### [Exercise directions]
Restate the listing below line for line and word for word, without the pictures.

### [Data]
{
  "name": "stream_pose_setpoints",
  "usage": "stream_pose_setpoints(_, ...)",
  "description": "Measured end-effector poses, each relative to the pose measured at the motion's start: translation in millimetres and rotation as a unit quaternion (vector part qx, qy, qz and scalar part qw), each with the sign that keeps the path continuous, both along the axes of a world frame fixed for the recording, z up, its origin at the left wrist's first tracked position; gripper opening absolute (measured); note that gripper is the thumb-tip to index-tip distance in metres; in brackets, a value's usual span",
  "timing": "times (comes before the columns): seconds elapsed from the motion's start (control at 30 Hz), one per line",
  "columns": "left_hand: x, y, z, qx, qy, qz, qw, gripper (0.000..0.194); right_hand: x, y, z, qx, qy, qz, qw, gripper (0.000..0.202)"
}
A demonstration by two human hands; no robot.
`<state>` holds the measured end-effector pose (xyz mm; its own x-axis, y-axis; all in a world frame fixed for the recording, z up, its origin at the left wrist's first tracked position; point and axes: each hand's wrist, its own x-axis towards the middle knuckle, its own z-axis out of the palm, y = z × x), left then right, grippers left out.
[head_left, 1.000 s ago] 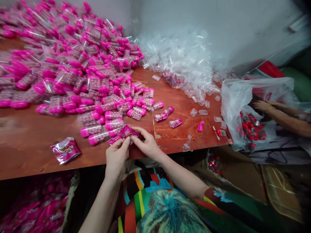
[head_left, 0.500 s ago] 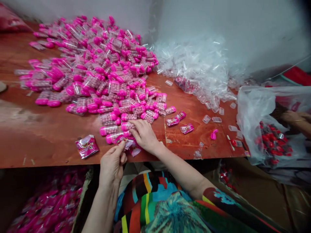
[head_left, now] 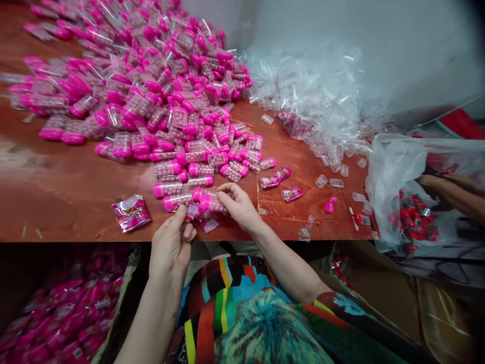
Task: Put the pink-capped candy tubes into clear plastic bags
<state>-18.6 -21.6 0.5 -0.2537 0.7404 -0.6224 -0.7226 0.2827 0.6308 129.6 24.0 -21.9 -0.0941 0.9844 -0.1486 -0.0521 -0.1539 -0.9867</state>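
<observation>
My right hand (head_left: 240,208) pinches the clear end of a small candy bottle (head_left: 212,202), pink-capped and filled with pale pink balls. Its cap points left. Close beside it, my left hand (head_left: 175,240) has thumb and fingers closed on a pink printed plastic wrapper (head_left: 206,222) at the table's front edge; part of the wrapper is hidden by the fingers and the bottle. Just beyond my hands, more such bottles lie on their sides in a loose column, among them a capped bottle (head_left: 167,189).
A big heap of filled bottles (head_left: 151,101) covers the back left of the wooden table (head_left: 76,192). Clear empty containers (head_left: 322,96) are piled behind. A flat stack of wrappers (head_left: 131,213) lies left. At right, another person's arm (head_left: 450,184) reaches over a plastic bag (head_left: 394,151).
My right hand has picked up a bottle from the column and drawn it back toward the wrapper by my left hand. The view has shifted slightly.
</observation>
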Motion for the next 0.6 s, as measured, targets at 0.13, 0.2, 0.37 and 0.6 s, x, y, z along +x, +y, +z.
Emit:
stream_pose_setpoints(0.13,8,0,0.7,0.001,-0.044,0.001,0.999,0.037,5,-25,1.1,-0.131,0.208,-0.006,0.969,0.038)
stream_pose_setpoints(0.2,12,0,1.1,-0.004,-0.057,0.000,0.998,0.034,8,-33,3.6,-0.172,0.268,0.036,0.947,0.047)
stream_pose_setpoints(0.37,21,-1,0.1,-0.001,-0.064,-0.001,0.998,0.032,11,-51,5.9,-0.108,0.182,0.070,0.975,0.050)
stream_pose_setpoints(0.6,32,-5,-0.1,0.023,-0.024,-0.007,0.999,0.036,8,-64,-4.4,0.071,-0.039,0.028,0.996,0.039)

### [Solution for this problem]
{
  "name": "stream_pose_setpoints",
  "usage": "stream_pose_setpoints(_, ...)",
  "description": "Measured end-effector poses, each relative to the pose measured at the motion's start: translation in millimetres and rotation as a unit quaternion (vector part qx, qy, qz and scalar part qw), each with the sign that keeps the path continuous, both along the axes of a world frame fixed for the recording, z up, its origin at the left wrist's first tracked position; gripper opening absolute (measured); note that gripper is the thumb-tip to index-tip distance in metres; in brackets, a value's usual span",
  "timing": "times (comes before the columns): seconds elapsed from the motion's start (control at 30 Hz), one per line",
  "columns": "left_hand: x, y, z, qx, qy, qz, qw, gripper (0.000..0.194); right_hand: x, y, z, qx, qy, qz, qw, gripper (0.000..0.202)"
}
A demonstration by two human hands; no robot.
`<state>` holds the measured end-effector pose (xyz mm; its own x-axis, y-axis; all in a world frame fixed for the recording, z up, its origin at the left wrist's first tracked position; point and axes: each hand's wrist, its own x-axis towards the middle knuckle, its own z-axis out of the palm, y = z × x), left then right, grippers left out.
[head_left, 1.000 s ago] 
[head_left, 0.500 s ago] 
[head_left, now] 
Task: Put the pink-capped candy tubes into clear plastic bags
<state>-18.6 -21.6 0.5 -0.2537 0.7404 -0.6224 -0.7226 0.2827 0.6308 129.6 24.0 -21.9 -0.0941 0.9844 -0.1486 -0.0521 -0.1539 -0.9867</state>
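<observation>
My right hand (head_left: 240,208) pinches the clear end of a small candy bottle (head_left: 212,202), pink-capped and filled with pale pink balls. Its cap points left. Close beside it, my left hand (head_left: 175,240) has thumb and fingers closed on a pink printed plastic wrapper (head_left: 206,222) at the table's front edge; part of the wrapper is hidden by the fingers and the bottle. Just beyond my hands, more such bottles lie on their sides in a loose column, among them a capped bottle (head_left: 167,189).
A big heap of filled bottles (head_left: 151,101) covers the back left of the wooden table (head_left: 76,192). Clear empty containers (head_left: 322,96) are piled behind. A flat stack of wrappers (head_left: 131,213) lies left. At right, another person's arm (head_left: 450,184) reaches over a plastic bag (head_left: 394,151).
My right hand has picked up a bottle from the column and drawn it back toward the wrapper by my left hand. The view has shifted slightly.
</observation>
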Motion for the next 0.6 s, as measured, targets at 0.13, 0.2, 0.37 and 0.6 s, x, y, z along +x, +y, +z.
Emit:
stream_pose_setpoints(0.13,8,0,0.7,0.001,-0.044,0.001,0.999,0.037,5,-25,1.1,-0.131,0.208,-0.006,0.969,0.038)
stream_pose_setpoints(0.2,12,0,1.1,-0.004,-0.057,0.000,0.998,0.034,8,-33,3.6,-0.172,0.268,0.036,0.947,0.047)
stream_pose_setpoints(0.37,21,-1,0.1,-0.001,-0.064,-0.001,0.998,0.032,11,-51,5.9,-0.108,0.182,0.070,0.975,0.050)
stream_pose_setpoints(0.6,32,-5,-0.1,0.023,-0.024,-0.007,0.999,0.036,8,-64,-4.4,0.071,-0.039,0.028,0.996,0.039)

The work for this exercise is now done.